彼は、人事機能を「戦略的パートナー」「チェンジエージェント」「従業員の声の代弁者」「日々のオペレーショナルエキスパート」の4つの役割に分解し、その中で人事が事業部門と同じフィールドに立ち戦略的な視点で課題解決にあたる「戦略的パートナー」としての人事の在り方を強調しました。

これがHRBPの源流となります。


日本におけるHRBP導入の背景と課題

 日本企業がHRBPを注目し始めたのは、グローバル競争激化と同時に、働き方改革や人材流動化、デジタル化によるビジネスモデル変革が進む2010年代以降と言えます。

人材を「コスト」ではなく「戦略的資産」と捉え、経営戦略や事業計画と人材戦略を一体化する動きが広がる中で、海外先行事例を参考にHRBP導入を図る企業が増えてきました。


 しかし、その道は必ずしも平坦ではありません。
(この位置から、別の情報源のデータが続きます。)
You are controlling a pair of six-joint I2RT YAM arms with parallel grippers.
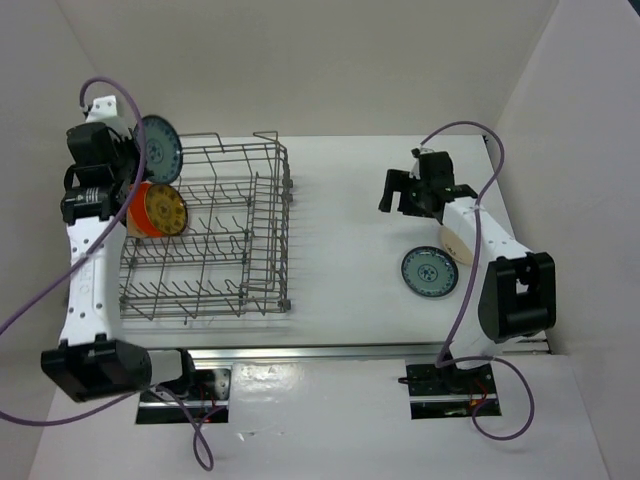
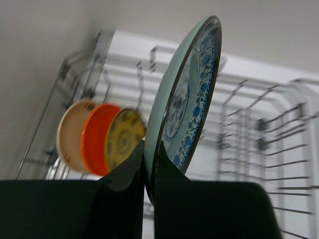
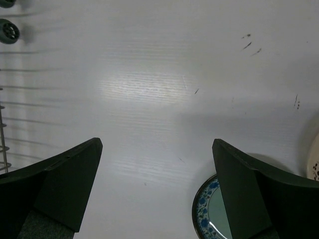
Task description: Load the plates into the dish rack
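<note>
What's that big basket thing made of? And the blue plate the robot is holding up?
The dish rack looks like thin grey metal wire: open grid sides, upright tines, dull sheen. The blue patterned plate in the left end effector looks like glazed ceramic, smooth and shiny with a dark rim, though it could be hard plastic.

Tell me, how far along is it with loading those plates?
Done: cream plate, orange plate and brown-yellow plate stand in the dish rack. In hand: the left hand pinches a teal plate by its rim near the rack's far-left corner. Left: a second teal plate flat on the table and a pale plate half hidden by the right arm; the right hand is open, empty.
</note>
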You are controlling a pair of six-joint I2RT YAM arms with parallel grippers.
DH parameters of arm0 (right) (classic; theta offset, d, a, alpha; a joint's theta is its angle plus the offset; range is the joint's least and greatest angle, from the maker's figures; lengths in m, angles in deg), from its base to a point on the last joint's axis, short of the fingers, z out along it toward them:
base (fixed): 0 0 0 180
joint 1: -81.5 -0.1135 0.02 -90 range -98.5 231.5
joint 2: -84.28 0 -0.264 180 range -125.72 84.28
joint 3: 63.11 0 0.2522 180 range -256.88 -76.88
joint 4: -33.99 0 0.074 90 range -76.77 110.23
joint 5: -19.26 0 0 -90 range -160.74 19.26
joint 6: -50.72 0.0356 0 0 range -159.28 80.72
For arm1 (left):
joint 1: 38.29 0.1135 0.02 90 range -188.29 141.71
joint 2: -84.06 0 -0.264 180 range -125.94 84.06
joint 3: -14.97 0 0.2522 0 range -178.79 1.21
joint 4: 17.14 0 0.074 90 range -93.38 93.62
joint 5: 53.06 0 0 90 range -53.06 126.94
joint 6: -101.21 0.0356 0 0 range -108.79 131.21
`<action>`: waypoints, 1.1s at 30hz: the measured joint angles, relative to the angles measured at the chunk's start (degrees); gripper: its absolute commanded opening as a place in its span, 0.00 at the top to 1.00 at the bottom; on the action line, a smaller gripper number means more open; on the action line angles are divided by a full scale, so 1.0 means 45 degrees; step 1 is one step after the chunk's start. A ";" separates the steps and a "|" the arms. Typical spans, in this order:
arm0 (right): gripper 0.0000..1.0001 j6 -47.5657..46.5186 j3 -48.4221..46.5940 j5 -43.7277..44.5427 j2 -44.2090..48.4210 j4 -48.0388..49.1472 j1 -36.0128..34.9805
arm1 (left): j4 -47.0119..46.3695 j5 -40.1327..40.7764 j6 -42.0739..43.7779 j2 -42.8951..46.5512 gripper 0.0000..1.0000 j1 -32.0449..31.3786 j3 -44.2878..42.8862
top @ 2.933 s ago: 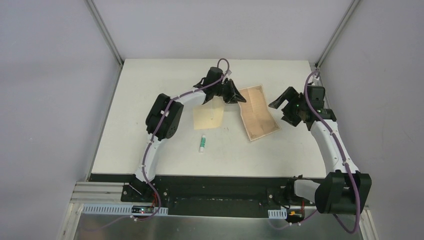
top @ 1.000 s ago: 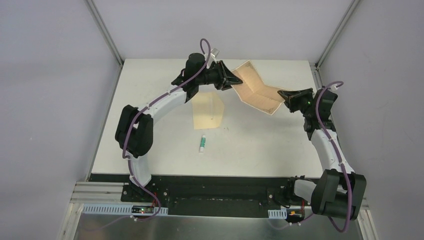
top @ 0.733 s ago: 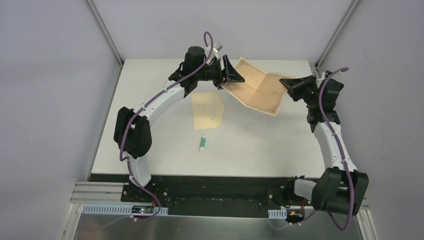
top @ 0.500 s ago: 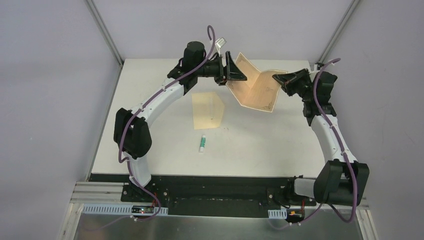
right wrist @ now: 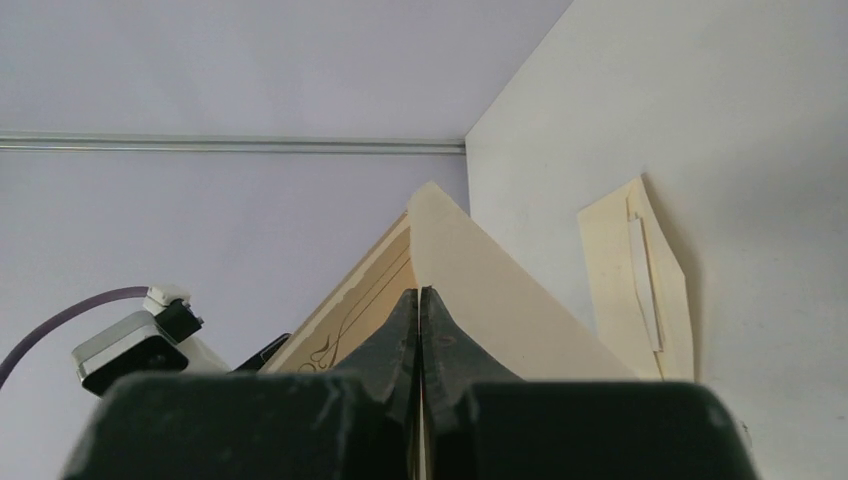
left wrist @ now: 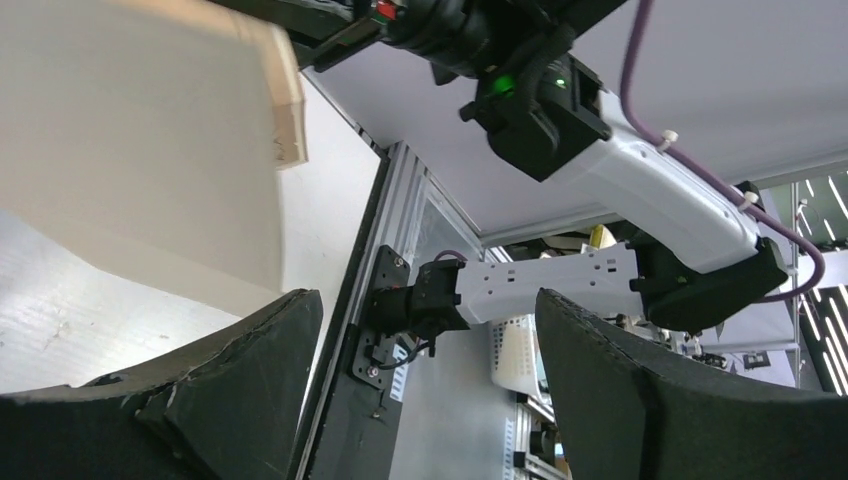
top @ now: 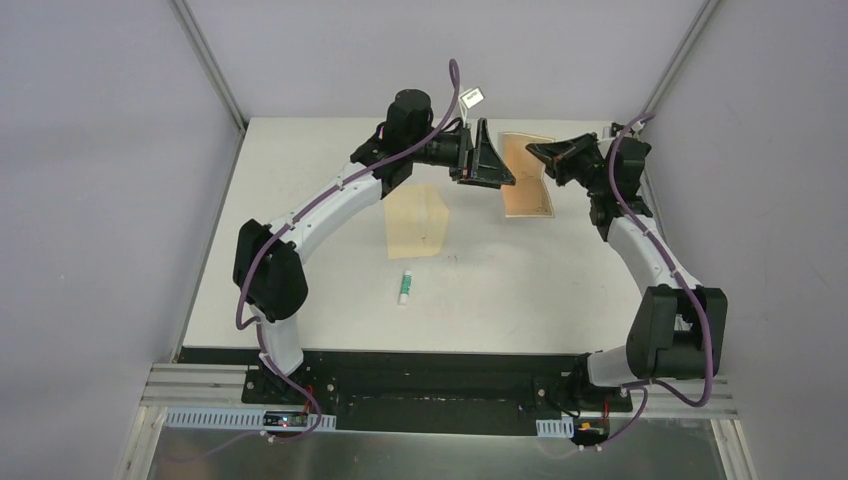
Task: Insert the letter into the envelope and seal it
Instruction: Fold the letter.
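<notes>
Your top camera looked down from behind the near edge over the whole white table (top: 500,300). Your left wrist camera faced right, your right wrist camera left, both close to the folded tan paper sheet (top: 527,190) at far right, shared by all three.

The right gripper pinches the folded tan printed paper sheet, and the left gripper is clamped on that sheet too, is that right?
Not quite. The right gripper does pinch the folded tan printed paper sheet, but the left gripper stands open beside it, gripping nothing: the left wrist view shows its jaws apart with nothing between them.
</notes>
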 measured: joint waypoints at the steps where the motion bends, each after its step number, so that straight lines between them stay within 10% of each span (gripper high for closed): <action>1: 1.00 0.0262 0.0000 -0.0087 -0.0112 0.0262 -0.0034 | -0.0010 -0.0049 0.0000 0.0000 0.21 -0.0039 -0.0044; 15: 1.00 0.3079 0.0000 -0.0636 -0.1044 0.2667 -0.0063 | 0.0908 0.0699 0.0709 0.0010 0.28 0.0311 -0.0384; 33: 1.00 0.3283 -0.0680 -0.0947 -0.1545 0.2914 -0.0068 | 0.2803 0.3716 0.0937 0.4303 0.29 0.4697 0.1379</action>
多くの日系企業は、長く「本社人事部門による中央集権的な運営」を行ってきました。

現場をよく知るわけではない本社人事が、一律的な制度をトップダウンで押し付ける状況が続く中で、部門固有の人材課題や組織風土には十分向き合えていない、という声も少なくなかったのです。
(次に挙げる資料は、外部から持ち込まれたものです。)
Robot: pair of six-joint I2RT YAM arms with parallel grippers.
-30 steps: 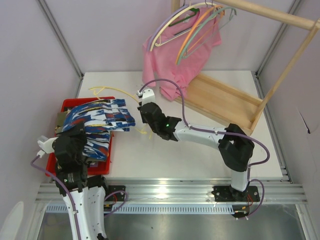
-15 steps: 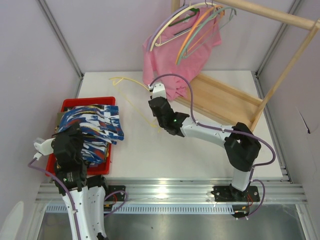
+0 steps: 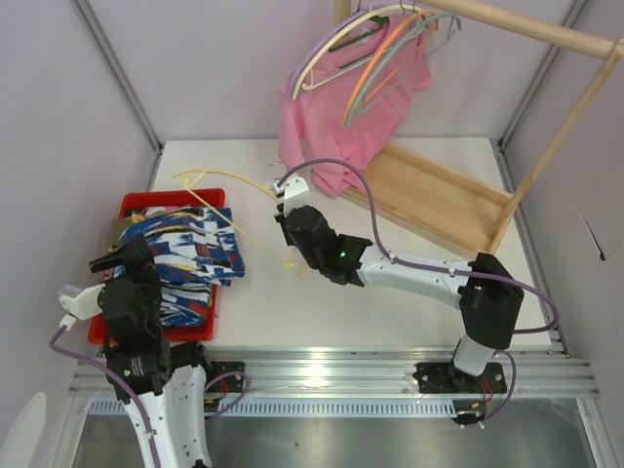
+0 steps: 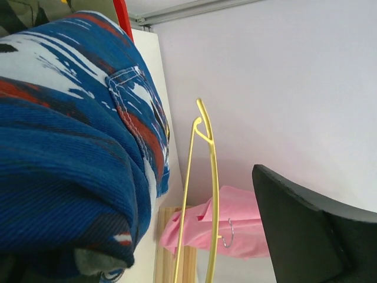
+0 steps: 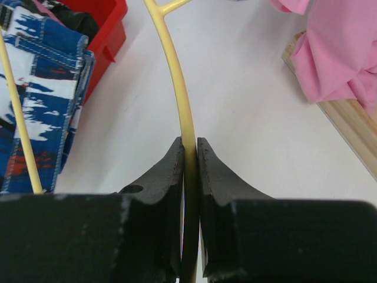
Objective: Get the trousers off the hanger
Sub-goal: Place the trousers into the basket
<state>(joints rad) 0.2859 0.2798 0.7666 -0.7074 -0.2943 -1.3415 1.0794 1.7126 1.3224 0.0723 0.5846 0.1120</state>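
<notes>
The blue, white and red trousers (image 3: 190, 255) lie bunched on the red bin (image 3: 134, 207), and fill the left of the left wrist view (image 4: 65, 153). My left gripper (image 3: 124, 260) stands open just left of them, holding nothing; one black finger (image 4: 312, 230) shows. My right gripper (image 3: 283, 207) is shut on the yellow hanger (image 5: 175, 76) over the table's middle. One thin yellow bar (image 5: 20, 127) of the hanger crosses over the trousers (image 5: 44, 94). The hanger (image 4: 211, 194) rises just beyond the cloth.
A wooden rack (image 3: 439, 195) stands at the back right; its rail carries several coloured hangers (image 3: 375, 49) and a plain pink T-shirt (image 3: 341, 117). Camouflage cloth (image 4: 23, 12) lies deeper in the bin. Walls close in left, right and behind.
My left gripper has opened and let go of the trousers, which settled onto the bin. My right gripper swung the hanger out to the back right and then partly back.
</notes>
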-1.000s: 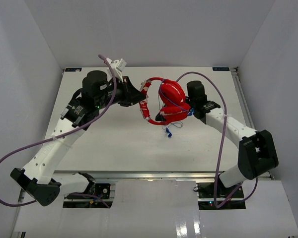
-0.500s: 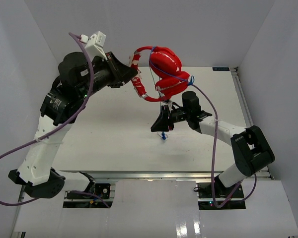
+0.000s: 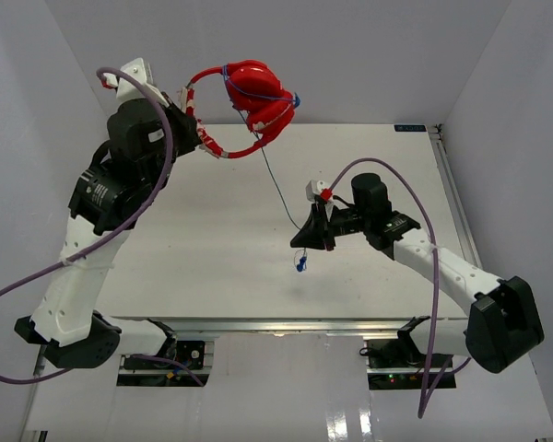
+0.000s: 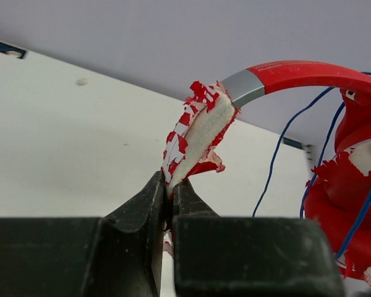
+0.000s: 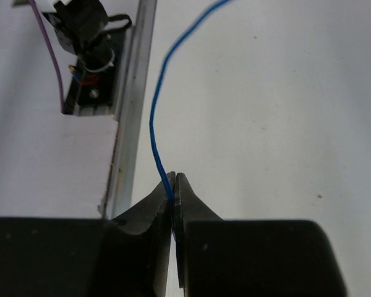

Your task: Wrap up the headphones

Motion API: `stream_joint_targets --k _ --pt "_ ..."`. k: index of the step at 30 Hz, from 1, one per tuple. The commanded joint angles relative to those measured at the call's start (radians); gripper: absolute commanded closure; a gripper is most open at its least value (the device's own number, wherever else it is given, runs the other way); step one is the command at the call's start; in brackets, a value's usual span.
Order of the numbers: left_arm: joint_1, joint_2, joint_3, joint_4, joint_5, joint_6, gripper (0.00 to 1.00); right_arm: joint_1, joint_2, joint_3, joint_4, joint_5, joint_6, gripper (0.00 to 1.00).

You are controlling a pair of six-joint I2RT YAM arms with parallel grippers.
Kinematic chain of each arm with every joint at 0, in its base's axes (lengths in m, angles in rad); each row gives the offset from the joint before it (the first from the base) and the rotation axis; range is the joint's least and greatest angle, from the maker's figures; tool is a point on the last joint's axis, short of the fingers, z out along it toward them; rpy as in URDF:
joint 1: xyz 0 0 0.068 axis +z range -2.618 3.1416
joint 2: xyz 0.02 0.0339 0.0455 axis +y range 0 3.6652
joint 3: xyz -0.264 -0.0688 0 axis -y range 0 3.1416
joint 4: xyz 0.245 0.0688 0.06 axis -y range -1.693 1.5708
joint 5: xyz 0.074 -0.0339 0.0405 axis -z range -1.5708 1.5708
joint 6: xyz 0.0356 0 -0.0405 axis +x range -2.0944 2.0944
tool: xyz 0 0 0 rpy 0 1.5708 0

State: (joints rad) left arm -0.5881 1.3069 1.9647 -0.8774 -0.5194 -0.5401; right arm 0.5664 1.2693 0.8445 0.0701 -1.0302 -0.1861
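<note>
- Honestly, I'd call this partway at best. The headphones [image 3: 254,92] are up in the air over the far edge of the tabletop [image 3: 203,267], left of middle, resting on nothing.
- The left fingers [image 4: 142,207] are pressed together on the tattered padding of the headband [image 4: 201,133], so the whole set hangs from that one pinch.
- The right fingers [image 5: 149,207] are clamped on the cable [image 3: 276,189], out over the middle of the tabletop. The blue tip [image 3: 300,266] dangles just below them.
- Done so far, as far as I can judge: some blue crosses the cups [image 3: 267,92], which looks like a turn or so of wrap. Can't count the loops from these views.
- Left to do: the long run of cable from the cups down to the right fingers is pulled out in a nearly straight line. All of that has to go round the headphones, and then the tip needs tucking in somewhere.
</note>
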Motion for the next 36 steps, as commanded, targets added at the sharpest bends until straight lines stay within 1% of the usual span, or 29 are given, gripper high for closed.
stream_joint_targets --k 1,4,5,6,7,9,10,12,16,18,20,22,25,29,36 --pt "0.025 0.006 -0.086 0.058 -0.178 0.083 1.00 0.023 -0.057 0.191 -0.410 0.180 -0.356 0.92" --pt "0.068 -0.003 -0.193 0.107 -0.186 0.116 1.00 0.040 -0.062 0.323 -0.630 0.299 -0.538 0.92" --pt "0.070 -0.003 -0.223 0.122 -0.186 0.126 1.00 0.053 -0.060 0.368 -0.638 0.306 -0.603 0.92" --pt "0.097 -0.001 -0.257 0.136 -0.184 0.134 1.00 0.095 -0.047 0.466 -0.736 0.394 -0.689 0.92" --pt "0.118 0.006 -0.280 0.143 -0.173 0.136 1.00 0.124 -0.035 0.529 -0.792 0.457 -0.743 0.92" --pt "0.154 0.024 -0.319 0.154 -0.146 0.135 1.00 0.172 -0.010 0.631 -0.872 0.567 -0.827 0.92" --pt "0.158 0.036 -0.329 0.156 -0.125 0.134 1.00 0.221 0.015 0.675 -0.899 0.615 -0.874 0.92" --pt "0.162 0.066 -0.352 0.163 -0.094 0.137 1.00 0.270 0.037 0.770 -0.913 0.720 -0.910 0.92" --pt "0.162 0.083 -0.443 0.175 0.020 0.163 1.00 0.324 0.078 0.839 -0.838 0.927 -0.969 0.92" --pt "0.161 0.072 -0.501 0.187 0.074 0.182 1.00 0.328 0.093 0.850 -0.771 0.992 -0.972 0.92" --pt "0.160 0.040 -0.581 0.220 0.189 0.211 1.00 0.326 0.105 0.846 -0.686 1.053 -0.974 0.92" --pt "0.160 -0.002 -0.647 0.249 0.258 0.235 1.00 0.326 0.117 0.843 -0.597 1.112 -0.971 0.92" --pt "0.157 -0.034 -0.736 0.260 0.380 0.271 1.00 0.326 0.155 0.852 -0.548 1.158 -0.972 0.92" --pt "0.150 -0.096 -0.820 0.275 0.504 0.319 1.00 0.326 0.197 0.859 -0.518 1.184 -0.979 0.92" --pt "0.137 -0.170 -0.898 0.296 0.730 0.382 1.00 0.324 0.247 0.874 -0.496 1.203 -0.949 0.92"
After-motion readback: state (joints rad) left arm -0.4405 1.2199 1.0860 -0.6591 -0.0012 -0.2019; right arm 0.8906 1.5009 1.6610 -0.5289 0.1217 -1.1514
こうした中、HRBPを立てても、単なる「人事の出先機関」として事務処理が増えるだけで、なかなか事業部門から「頼れるパートナー」と認知されないケースも散見されます。

HRBPの役割理解が進まない、権限が不明確、戦略的人事に必要なスキルセットやマインドセットが社内で醸成されていない、といった課題が浮かび上がっています。


第1章で描かれた「現場の声を聴く」意義

 第1章で主人公が取り組んだ最初のステップは、「現場が直面する実際の課題を知ること」でした。これはHRBPにとって極めて重要な出発点です。

何故なら、HRBPは人事戦略を立案し、施策を展開するにあたり、事業の実態を正確に把握しなければなりません。現場で起きている問題(例えば、技能伝承の停滞、人材定着率の低さ、若手育成計画の不透明さ)を理解し、その根底にある組織文化や人材フロー上のボトルネックを見極めることが、戦略的な人事介入の第一歩となるからです。
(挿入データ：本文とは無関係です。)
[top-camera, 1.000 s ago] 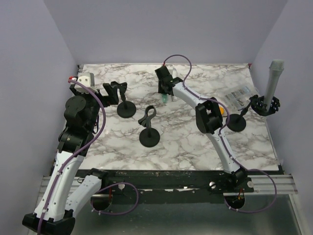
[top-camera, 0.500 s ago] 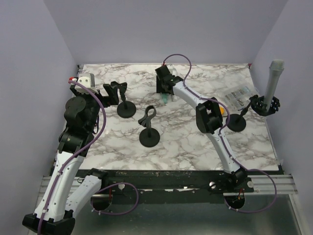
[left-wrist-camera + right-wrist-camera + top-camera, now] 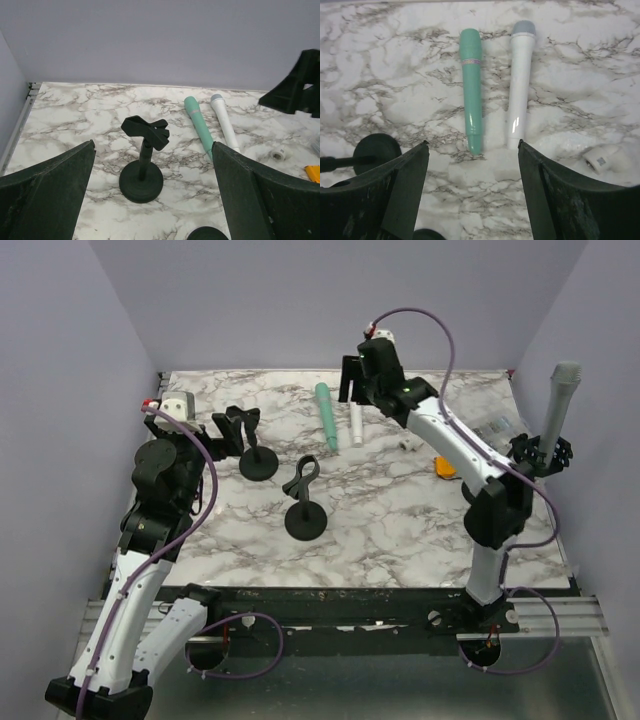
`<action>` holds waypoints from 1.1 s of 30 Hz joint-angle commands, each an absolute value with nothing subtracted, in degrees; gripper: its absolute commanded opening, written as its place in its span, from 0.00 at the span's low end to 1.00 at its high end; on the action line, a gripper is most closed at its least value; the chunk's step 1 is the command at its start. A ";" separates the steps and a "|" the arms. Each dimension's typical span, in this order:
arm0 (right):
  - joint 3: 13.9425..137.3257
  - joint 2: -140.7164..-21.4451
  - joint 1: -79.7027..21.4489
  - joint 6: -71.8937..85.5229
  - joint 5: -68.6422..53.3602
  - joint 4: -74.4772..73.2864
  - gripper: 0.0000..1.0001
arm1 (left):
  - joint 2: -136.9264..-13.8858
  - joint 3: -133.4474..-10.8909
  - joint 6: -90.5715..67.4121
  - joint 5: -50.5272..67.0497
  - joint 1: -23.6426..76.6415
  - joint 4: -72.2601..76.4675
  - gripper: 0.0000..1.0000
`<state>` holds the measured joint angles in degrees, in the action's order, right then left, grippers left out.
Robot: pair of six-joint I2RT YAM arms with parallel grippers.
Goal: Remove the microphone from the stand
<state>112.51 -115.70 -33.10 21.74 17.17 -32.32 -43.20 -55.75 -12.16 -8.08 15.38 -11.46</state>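
Note:
A grey microphone (image 3: 563, 392) stands tilted in the clip of a black stand (image 3: 540, 456) at the table's right edge. The stand's base is hidden behind my right arm. My right gripper (image 3: 358, 378) (image 3: 472, 142) hangs open and empty high over the back of the table, well to the left of that stand. Below it lie a green microphone (image 3: 471, 90) and a white one (image 3: 520, 85). My left gripper (image 3: 185, 425) (image 3: 153, 144) is wide open and empty at the left, facing the back wall.
Two empty black stands (image 3: 258, 464) (image 3: 305, 522) sit left of centre; one (image 3: 145, 165) is ahead of my left fingers. The green (image 3: 326, 416) and white (image 3: 356, 424) microphones lie side by side. An orange piece (image 3: 446, 468) and a small white part (image 3: 602, 160) lie nearby.
My right gripper opened, let go of the green microphone and rose up and back; its elbow swung right. The left arm stayed still.

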 commanded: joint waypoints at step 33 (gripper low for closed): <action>67.22 -58.20 -23.84 -7.41 75.58 -9.24 0.71 | -39.55 -54.58 -13.84 -3.60 17.64 -8.99 0.98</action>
<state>70.06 -58.50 -30.57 -3.77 71.92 -12.64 -39.86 -55.13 -13.30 -5.32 16.86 -10.33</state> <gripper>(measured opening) 0.709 0.981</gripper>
 本社にいるとデータや報告書上でしか見えない事象も、実際に製造ラインや開発チームを訪れ、キーパーソンや従業員に直接ヒアリングを行うことで、より立体的な理解につながります。

こうした対話を通じて現場との信頼関係を築き、「人事は現場を理解していない」という不信感を払拭することが、後にHRBPが打つ施策の効果を高める基礎ともなります。


HRBPの軌跡はここから始まる

 本小説第1章は、HRBPとしての「役割獲得」の瞬間と、その後すぐに行動に移る「現場密着」への姿勢が描かれています。

これらは理論上も実務上も、HRBPが成功するために欠かせないプロセスです。

今後、物語が進むにつれ、主人公は現場の声を踏まえながら具体的な組織開発プランや人材活用策を練り、組織変革を促す「真のビジネスパートナー」へと成長していくことでしょう。

 まとめると、本章は、HRBPという新たな人事像がもたらす期待と課題、その歴史的背景から始まり、日本企業における導入の苦労、そして「現場に立脚したアプローチ」の必要性を示す導入部といえます。

HRBPが目指す「事業貢献型人事」への道は、現場の実態を正確に捉える姿勢から始まります。



最後まで読んでいただき、ありがとうございます。